▶ **WHAT YOU ARE ASKED TO DO**:
Without any images, output the records below verbatim.

▶ **TASK INPUT**:

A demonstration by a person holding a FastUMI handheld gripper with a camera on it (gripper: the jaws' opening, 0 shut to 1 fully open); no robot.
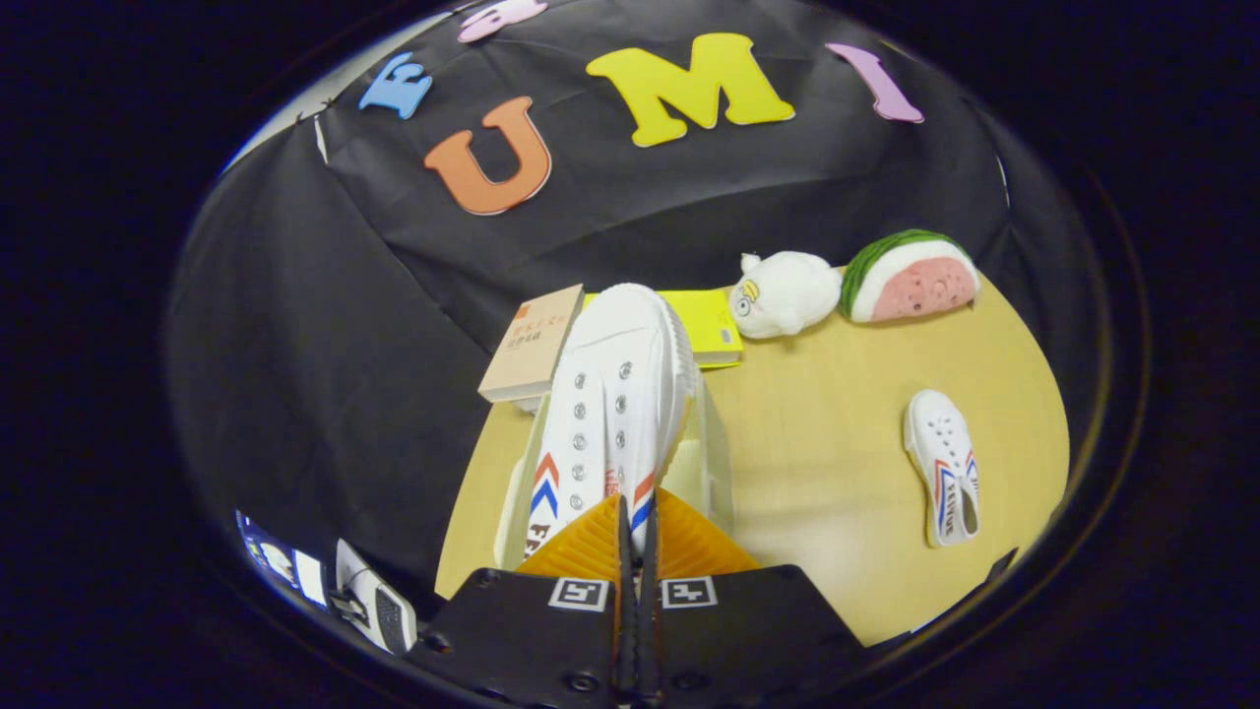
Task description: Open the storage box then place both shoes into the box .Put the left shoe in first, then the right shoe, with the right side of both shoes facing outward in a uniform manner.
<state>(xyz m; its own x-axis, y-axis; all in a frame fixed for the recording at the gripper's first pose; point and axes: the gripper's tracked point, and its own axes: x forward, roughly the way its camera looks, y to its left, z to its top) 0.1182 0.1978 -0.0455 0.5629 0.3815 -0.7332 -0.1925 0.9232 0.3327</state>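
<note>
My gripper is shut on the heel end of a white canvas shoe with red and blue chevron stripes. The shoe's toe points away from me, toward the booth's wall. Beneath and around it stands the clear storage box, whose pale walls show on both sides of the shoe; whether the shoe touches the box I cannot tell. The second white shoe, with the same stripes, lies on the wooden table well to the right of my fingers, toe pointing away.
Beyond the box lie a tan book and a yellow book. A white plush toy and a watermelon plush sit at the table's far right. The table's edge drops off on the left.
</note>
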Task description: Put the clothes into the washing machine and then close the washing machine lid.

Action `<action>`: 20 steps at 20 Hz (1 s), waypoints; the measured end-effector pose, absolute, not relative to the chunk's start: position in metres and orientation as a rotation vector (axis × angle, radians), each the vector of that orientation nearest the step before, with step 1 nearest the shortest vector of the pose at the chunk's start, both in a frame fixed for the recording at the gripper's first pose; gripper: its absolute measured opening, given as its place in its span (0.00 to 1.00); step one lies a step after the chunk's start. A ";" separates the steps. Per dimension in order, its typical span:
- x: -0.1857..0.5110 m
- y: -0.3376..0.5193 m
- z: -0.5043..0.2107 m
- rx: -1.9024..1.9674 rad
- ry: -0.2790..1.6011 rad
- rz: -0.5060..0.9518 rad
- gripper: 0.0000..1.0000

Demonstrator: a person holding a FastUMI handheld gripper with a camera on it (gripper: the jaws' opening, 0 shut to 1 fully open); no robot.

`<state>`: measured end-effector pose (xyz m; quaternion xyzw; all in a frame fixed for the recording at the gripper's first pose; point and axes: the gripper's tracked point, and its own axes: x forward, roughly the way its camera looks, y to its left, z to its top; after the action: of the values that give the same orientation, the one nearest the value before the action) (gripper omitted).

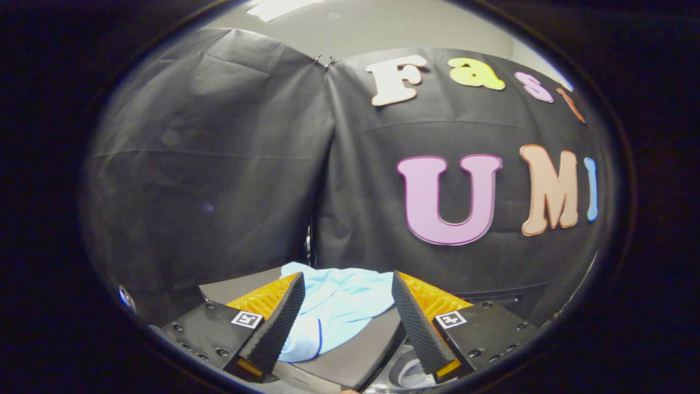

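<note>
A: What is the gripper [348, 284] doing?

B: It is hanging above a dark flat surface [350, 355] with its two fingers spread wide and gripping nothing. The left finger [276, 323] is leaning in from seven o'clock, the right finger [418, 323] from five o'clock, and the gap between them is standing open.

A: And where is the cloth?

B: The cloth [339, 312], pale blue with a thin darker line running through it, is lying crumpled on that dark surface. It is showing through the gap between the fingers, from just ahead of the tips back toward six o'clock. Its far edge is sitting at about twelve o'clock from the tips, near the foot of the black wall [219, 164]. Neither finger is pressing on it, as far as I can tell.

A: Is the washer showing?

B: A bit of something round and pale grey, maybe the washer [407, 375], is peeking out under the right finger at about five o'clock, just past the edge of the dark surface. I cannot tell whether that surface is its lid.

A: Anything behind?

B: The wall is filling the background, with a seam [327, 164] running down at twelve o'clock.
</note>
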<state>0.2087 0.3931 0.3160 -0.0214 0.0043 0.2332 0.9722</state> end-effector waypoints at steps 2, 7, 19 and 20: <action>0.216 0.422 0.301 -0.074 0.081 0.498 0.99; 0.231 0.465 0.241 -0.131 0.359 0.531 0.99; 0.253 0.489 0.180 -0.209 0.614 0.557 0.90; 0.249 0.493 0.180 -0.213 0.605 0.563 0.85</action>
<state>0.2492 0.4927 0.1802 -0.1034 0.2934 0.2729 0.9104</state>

▶ **YOUR SOLUTION**:
A demonstration by a person holding a FastUMI handheld gripper with a camera on it (gripper: the jaws' opening, 0 shut to 1 fully open); no robot.
Task description: Open the storage box then place both shoes into the box .Put the left shoe in first, then the right shoe, with the right side of both shoes facing outward in a uniform manner.
<state>(xyz m; its own x-axis, y-axis; all in a frame fixed for the recording at the gripper's first pose; point and axes: the gripper's tracked point, and its own axes: x forward, roughly the way its camera looks, y to its left, z to its top) 0.1182 0.1978 -0.0455 0.5629 0.3815 -0.7332 -0.1925 0.9232 0.3327</state>
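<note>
My gripper is shut on the heel end of a white canvas shoe with red and blue chevron stripes. The shoe's toe points away from me, toward the booth's wall. Beneath and around it stands the clear storage box, whose pale walls show on both sides of the shoe; whether the shoe touches the box I cannot tell. The second white shoe, with the same stripes, lies on the wooden table well to the right of my fingers, toe pointing away.
Beyond the box lie a tan book and a yellow book. A white plush toy and a watermelon plush sit at the table's far right. The table's edge drops off on the left.
</note>
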Task description: Put the clothes into the washing machine and then close the washing machine lid.

Action `<action>`: 20 steps at 20 Hz (1 s), waypoints; the measured end-effector pose, absolute, not relative to the chunk's start: position in metres and orientation as a rotation vector (axis × angle, radians), each the vector of that orientation nearest the step before, with step 1 nearest the shortest vector of the pose at the chunk's start, both in a frame fixed for the recording at the gripper's first pose; gripper: its absolute measured opening, given as its place in its span (0.00 to 1.00); step one lies a step after the chunk's start. A ";" separates the steps. Per dimension in order, its typical span:
- x: -0.1857..0.5110 m
- y: -0.3376..0.5193 m
- z: -0.5043..0.2107 m
- rx: -1.9024..1.9674 rad
- ry: -0.2790..1.6011 rad
- rz: -0.5060..0.9518 rad
- gripper: 0.0000..1.0000

Demonstrator: a person holding a FastUMI handheld gripper with a camera on it (gripper: the jaws' opening, 0 shut to 1 fully open); no robot.

`<state>`: measured end-effector pose (xyz m; quaternion xyzw; all in a frame fixed for the recording at the gripper's first pose; point and axes: the gripper's tracked point, and its own axes: x forward, roughly the way its camera looks, y to its left, z to its top; after the action: of the values that give the same orientation, the one nearest the value before the action) (gripper omitted).


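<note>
A: What is the gripper [348, 284] doing?

B: It is hanging above a dark flat surface [350, 355] with its two fingers spread wide and gripping nothing. The left finger [276, 323] is leaning in from seven o'clock, the right finger [418, 323] from five o'clock, and the gap between them is standing open.

A: And where is the cloth?

B: The cloth [339, 312], pale blue with a thin darker line running through it, is lying crumpled on that dark surface. It is showing through the gap between the fingers, from just ahead of the tips back toward six o'clock. Its far edge is sitting at about twelve o'clock from the tips, near the foot of the black wall [219, 164]. Neither finger is pressing on it, as far as I can tell.

A: Is the washer showing?

B: A bit of something round and pale grey, maybe the washer [407, 375], is peeking out under the right finger at about five o'clock, just past the edge of the dark surface. I cannot tell whether that surface is its lid.

A: Anything behind?

B: The wall is filling the background, with a seam [327, 164] running down at twelve o'clock.
</note>
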<state>0.2087 0.3931 0.3160 -0.0214 0.0043 0.2332 0.9722</state> end-effector waypoints at steps 2, 7, 19 and 20: <action>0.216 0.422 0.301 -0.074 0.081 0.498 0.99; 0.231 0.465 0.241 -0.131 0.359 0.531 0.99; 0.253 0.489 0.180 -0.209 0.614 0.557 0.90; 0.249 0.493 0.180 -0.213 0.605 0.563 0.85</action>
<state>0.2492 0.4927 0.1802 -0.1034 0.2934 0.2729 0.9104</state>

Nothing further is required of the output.